■ Source data ■

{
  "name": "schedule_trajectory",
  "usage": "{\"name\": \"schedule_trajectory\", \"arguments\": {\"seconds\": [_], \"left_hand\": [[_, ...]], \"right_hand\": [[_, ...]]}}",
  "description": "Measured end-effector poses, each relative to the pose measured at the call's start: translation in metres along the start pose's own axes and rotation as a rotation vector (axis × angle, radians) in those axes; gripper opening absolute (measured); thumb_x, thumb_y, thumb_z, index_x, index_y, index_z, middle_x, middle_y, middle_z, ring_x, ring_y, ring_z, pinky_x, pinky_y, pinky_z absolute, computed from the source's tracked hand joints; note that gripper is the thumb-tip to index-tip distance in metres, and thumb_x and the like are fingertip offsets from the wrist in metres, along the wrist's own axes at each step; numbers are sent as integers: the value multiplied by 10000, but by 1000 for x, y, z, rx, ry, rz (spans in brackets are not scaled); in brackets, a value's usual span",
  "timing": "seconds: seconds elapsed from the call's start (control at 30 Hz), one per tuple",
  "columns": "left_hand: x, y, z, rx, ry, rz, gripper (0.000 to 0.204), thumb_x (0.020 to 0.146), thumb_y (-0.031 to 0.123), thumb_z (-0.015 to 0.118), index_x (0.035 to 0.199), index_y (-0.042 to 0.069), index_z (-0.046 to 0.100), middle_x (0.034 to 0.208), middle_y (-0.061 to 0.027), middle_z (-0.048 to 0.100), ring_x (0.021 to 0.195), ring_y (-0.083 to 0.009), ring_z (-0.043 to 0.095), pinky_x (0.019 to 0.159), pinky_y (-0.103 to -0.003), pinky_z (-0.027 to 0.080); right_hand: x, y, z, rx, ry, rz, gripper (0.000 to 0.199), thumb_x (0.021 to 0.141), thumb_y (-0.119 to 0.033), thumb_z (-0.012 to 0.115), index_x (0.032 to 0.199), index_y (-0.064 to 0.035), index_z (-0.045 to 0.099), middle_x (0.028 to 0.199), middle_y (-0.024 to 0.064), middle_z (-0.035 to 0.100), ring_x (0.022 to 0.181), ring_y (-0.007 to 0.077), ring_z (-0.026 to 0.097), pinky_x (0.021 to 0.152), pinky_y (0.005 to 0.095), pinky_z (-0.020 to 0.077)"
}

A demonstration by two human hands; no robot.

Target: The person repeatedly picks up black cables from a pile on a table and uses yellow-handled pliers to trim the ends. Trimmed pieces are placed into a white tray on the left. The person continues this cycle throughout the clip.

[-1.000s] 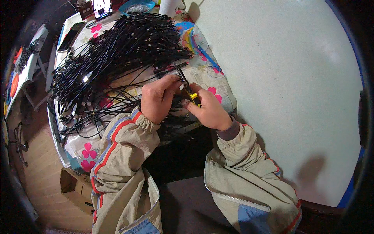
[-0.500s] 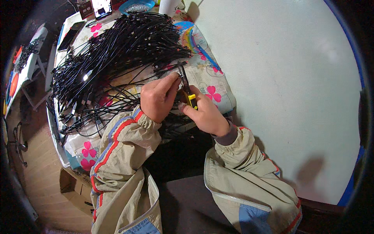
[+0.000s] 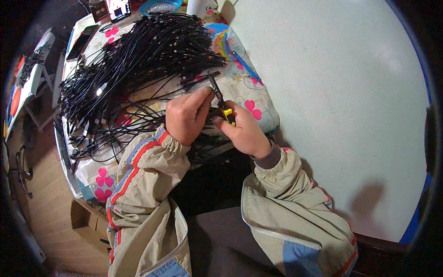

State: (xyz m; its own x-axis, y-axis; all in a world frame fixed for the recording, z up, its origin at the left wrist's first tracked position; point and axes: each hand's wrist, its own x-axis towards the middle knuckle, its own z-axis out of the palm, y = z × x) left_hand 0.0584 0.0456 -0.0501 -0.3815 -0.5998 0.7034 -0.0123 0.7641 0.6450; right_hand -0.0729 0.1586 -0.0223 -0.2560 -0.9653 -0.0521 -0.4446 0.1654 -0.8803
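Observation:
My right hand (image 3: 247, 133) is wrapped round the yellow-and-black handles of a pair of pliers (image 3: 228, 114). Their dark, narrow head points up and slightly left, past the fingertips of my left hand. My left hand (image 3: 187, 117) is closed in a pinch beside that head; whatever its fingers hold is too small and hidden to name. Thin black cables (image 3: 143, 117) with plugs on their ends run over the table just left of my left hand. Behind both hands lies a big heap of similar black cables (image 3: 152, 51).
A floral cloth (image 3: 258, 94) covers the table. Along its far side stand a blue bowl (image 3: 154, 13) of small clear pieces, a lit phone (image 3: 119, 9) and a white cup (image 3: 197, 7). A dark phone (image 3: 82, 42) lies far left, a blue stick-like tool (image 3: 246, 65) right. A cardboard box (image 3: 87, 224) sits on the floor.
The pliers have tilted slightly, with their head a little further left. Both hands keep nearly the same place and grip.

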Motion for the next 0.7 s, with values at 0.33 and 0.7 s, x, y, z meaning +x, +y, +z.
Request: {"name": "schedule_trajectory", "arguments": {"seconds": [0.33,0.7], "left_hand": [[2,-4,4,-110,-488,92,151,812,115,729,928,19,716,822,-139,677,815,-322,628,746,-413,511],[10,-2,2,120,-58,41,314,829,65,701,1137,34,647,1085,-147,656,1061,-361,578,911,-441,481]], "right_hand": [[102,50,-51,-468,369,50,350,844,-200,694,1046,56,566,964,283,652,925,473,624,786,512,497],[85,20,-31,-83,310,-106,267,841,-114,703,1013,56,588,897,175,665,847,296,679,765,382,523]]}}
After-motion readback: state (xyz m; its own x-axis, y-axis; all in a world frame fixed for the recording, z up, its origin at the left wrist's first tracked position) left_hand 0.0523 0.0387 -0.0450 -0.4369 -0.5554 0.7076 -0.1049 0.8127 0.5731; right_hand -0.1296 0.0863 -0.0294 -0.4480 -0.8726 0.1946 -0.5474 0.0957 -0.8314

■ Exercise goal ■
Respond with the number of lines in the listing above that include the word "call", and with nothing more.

■ Output below ■
2